0

I am following this tutorial on creating a Markov chain for attribution modelling in R.

However when I run it I get a compilation error, a solution was proposed on this page however it is still giving the same error, I have also tried two different workarounds to get past the compilation error, but both result in runtime errors where the output looks nothing like the one in the tutorial. The workarounds are documented at the bottom.

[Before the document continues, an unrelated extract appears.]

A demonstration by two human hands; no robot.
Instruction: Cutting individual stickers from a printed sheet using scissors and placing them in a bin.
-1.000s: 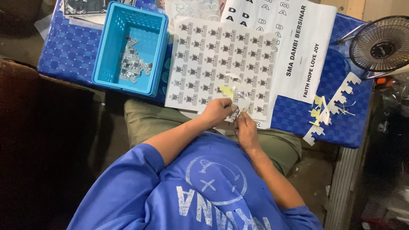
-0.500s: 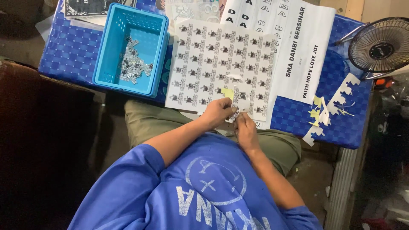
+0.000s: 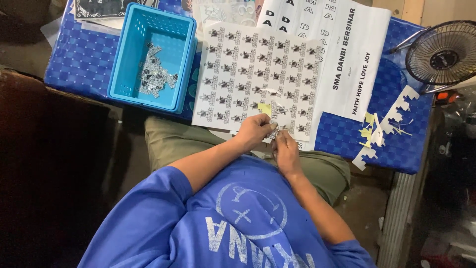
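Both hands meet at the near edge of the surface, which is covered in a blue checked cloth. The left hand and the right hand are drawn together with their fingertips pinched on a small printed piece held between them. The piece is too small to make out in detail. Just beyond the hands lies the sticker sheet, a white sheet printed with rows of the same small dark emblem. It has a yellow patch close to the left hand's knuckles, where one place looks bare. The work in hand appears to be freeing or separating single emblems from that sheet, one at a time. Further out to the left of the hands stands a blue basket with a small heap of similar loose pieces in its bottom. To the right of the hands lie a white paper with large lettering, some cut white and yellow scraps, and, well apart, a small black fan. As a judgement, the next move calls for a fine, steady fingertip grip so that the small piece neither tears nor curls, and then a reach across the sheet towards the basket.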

Any help with this would be highly appreciated.

library(dplyr)
library(reshape2)
library(ggplot2)
library(ggthemes)
library(ggrepel)
library(RColorBrewer)
library(ChannelAttribution)
library(markovchain)

##### simple example #####
# creating a data sample
df1 <- data.frame(path = c('c1 > c2 > c3', 'c1', 'c2 > c3'), conv = c(1, 0, 0), conv_null = c(0, 1, 1))

# calculating the model
mod1 <- markov_model(df1,
                var_path = 'path',
                var_conv = 'conv',
                var_null = 'conv_null',
                out_more = TRUE)

# extracting the results of attribution
df_res1 <- mod1$result

# extracting a transition matrix
df_trans1 <- mod1$transition_matrix
df_trans1 <- dcast(df_trans1, channel_from ~ channel_to, value.var = 'transition_probability')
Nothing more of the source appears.